**WORK REQUEST:**
Keep the pictures out. Copy every line of the listing exactly.
(DATA EXTRACT)
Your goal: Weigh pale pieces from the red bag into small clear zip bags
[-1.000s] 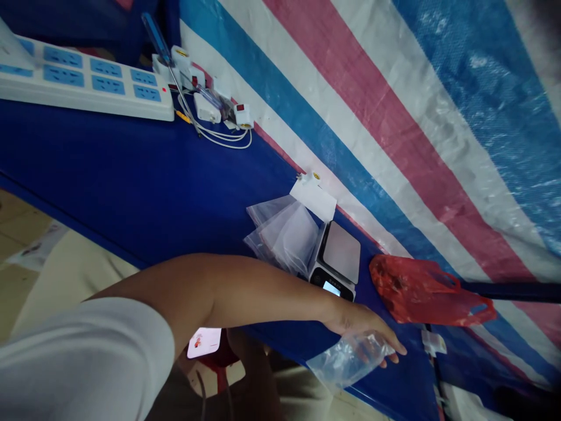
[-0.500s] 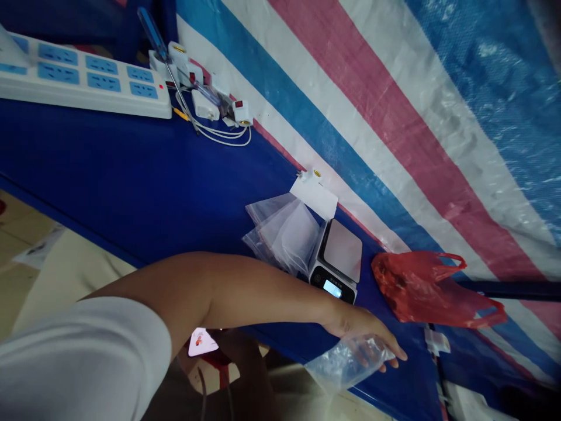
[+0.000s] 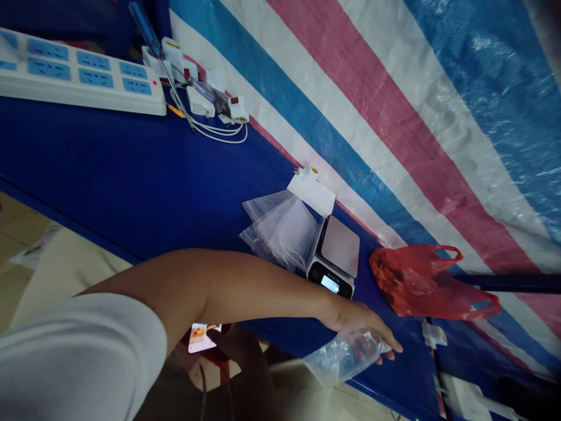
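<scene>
A clear plastic bag [image 3: 339, 358] is held at the edge of the blue table [image 3: 131, 164] by the left hand [image 3: 357, 327], its fingers [image 3: 381, 340] half curled around the bag. More clear bags [image 3: 280, 231] are left stacked against the digital scale [image 3: 337, 251], whose screen is lit. A red plastic bag [image 3: 416, 282] is laid just beyond the scale.

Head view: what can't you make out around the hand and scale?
In the head view:
Hand: fingers partly behind the clear plastic bag, grip unclear.
Scale display: digits too small to read.
Power strip: cut off by the left edge.
Screwdriver handle: cut off by the top edge.
</scene>
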Demonstrator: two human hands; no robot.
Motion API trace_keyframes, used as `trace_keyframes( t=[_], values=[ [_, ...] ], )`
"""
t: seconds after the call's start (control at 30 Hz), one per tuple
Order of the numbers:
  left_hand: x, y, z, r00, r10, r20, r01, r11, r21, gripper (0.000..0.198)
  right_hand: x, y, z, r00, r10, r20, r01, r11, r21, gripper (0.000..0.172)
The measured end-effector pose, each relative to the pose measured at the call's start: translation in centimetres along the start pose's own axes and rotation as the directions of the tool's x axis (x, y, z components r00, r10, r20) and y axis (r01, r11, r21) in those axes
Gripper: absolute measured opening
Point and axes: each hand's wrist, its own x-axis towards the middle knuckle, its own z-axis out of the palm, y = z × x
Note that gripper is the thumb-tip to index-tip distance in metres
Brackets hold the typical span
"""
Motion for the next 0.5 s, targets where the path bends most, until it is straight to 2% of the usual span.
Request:
trace_keyframes(
  t=[0.07, 0.2, 0.33, 0.4, 0.5],
  values=[
    [0.0, 0.0, 0.1, 1.0, -0.007, -0.007, 0.007, 1.0, -0.008, 0.041, 0.3, -0.2, 0.1, 1.0, -0.019, -0.003, 0.019, 1.0, -0.024, 0.054],
    [0.0, -0.1, 0.2, 1.0, -0.006, -0.016, 0.006, 1.0, -0.018, 0.04, 1.0, -0.8, 0.1, 0.997, -0.073, -0.006, 0.073, 0.997, -0.012, 0.037],
    [0.0, -0.1, 0.1, 1.0, -0.008, -0.002, 0.008, 1.0, -0.002, 0.04, 1.0, -0.8, 0.2, 0.998, -0.055, 0.022, 0.055, 0.998, -0.007, 0.033],
    [0.1, -0.2, -0.1, 1.0, -0.006, 0.008, 0.006, 1.0, 0.007, 0.04, 0.6, -0.2, 0.4, 0.997, -0.067, 0.031, 0.067, 0.998, 0.008, 0.042],
    [0.2, -0.2, -0.2, 1.0, 0.004, 0.018, -0.004, 1.0, 0.018, 0.041, 0.3, 0.9, 0.7, 0.992, -0.125, 0.024, 0.124, 0.991, 0.044, 0.071]
  ],
)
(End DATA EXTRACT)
**ANSWER FOR THIS EXERCISE:**
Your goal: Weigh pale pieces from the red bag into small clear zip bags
[-1.000s] 
[-0.500s] 
[+0.000s] 
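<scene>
A clear plastic bag [image 3: 339, 358] is held at the edge of the blue table [image 3: 131, 164] by the left hand [image 3: 357, 327], its fingers [image 3: 381, 340] half curled around the bag. More clear bags [image 3: 280, 231] are left stacked against the digital scale [image 3: 337, 251], whose screen is lit. A red plastic bag [image 3: 416, 282] is laid just beyond the scale.

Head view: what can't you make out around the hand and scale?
In the head view:
Hand: fingers partly behind the clear plastic bag, grip unclear.
Scale display: digits too small to read.
Power strip: cut off by the left edge.
Screwdriver handle: cut off by the top edge.
</scene>
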Demonstrator: two human hands; no robot.
Motion API trace_keyframes, used as `trace_keyframes( t=[_], values=[ [_, ...] ], )`
"""
t: seconds after the call's start (control at 30 Hz), one per tuple
Order of the numbers:
  left_hand: x, y, z, r00, r10, r20, r01, r11, r21, gripper (0.000..0.198)
  right_hand: x, y, z, r00, r10, r20, r01, r11, r21, gripper (0.000..0.172)
The measured end-effector pose, each relative to the pose measured at the call's start: translation in centimetres along the start pose's own axes and rotation as the directions of the tool's x axis (x, y, z components r00, r10, r20) and y axis (r01, r11, r21) in those axes
Gripper: absolute measured opening
Point and axes: each hand's wrist, its own x-axis towards the middle knuckle, its own z-axis out of the palm, y = z × x
Note that gripper is the thumb-tip to index-tip distance in metres
Brackets hold the typical span
"""
Motion for the next 0.5 s, targets where the path bends most, until it is straight to 2% of the usual span.
Request:
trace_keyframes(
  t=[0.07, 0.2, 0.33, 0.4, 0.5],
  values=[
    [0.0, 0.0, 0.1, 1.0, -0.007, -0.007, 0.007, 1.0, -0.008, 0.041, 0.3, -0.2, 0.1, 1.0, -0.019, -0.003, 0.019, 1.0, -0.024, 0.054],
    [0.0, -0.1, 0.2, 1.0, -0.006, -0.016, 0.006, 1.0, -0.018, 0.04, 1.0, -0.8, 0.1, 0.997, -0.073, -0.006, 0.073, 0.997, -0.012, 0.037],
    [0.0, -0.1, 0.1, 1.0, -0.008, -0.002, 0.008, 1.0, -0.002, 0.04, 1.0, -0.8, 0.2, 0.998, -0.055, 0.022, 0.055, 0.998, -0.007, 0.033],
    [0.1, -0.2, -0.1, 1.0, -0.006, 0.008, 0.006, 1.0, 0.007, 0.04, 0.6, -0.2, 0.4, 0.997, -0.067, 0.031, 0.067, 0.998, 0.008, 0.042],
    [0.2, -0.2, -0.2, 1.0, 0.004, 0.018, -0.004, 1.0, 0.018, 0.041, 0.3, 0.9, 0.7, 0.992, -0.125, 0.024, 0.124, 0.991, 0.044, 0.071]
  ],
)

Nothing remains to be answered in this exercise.